Exercise
From the data below, tally each line that has "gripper" in it, then give that tally without comment.
- Opening Delimiter -
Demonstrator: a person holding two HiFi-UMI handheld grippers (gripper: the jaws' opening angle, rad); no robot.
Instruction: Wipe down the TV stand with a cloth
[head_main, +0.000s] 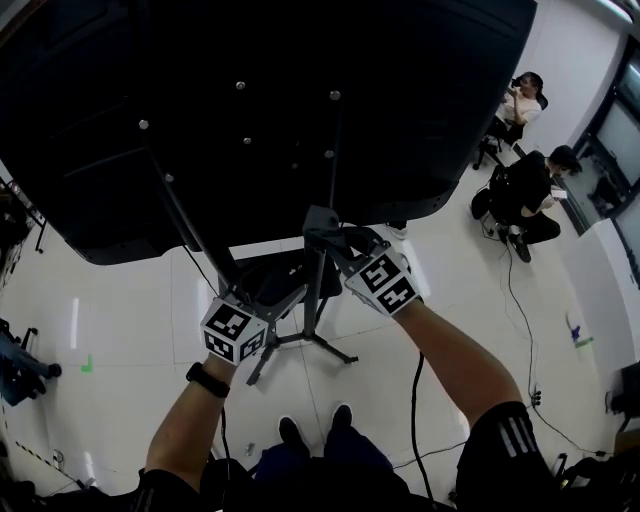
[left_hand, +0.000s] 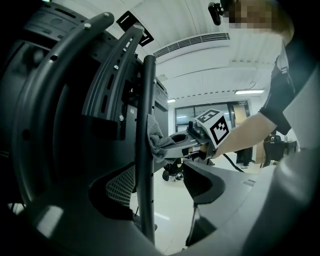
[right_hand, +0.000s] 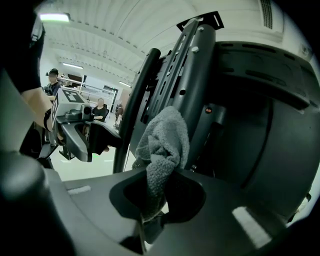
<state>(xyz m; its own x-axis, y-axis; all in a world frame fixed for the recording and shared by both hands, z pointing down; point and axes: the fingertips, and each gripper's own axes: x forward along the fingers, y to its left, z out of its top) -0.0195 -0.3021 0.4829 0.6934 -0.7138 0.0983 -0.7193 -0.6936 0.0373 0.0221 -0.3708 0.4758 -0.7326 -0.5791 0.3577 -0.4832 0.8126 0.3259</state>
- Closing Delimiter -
Answer
2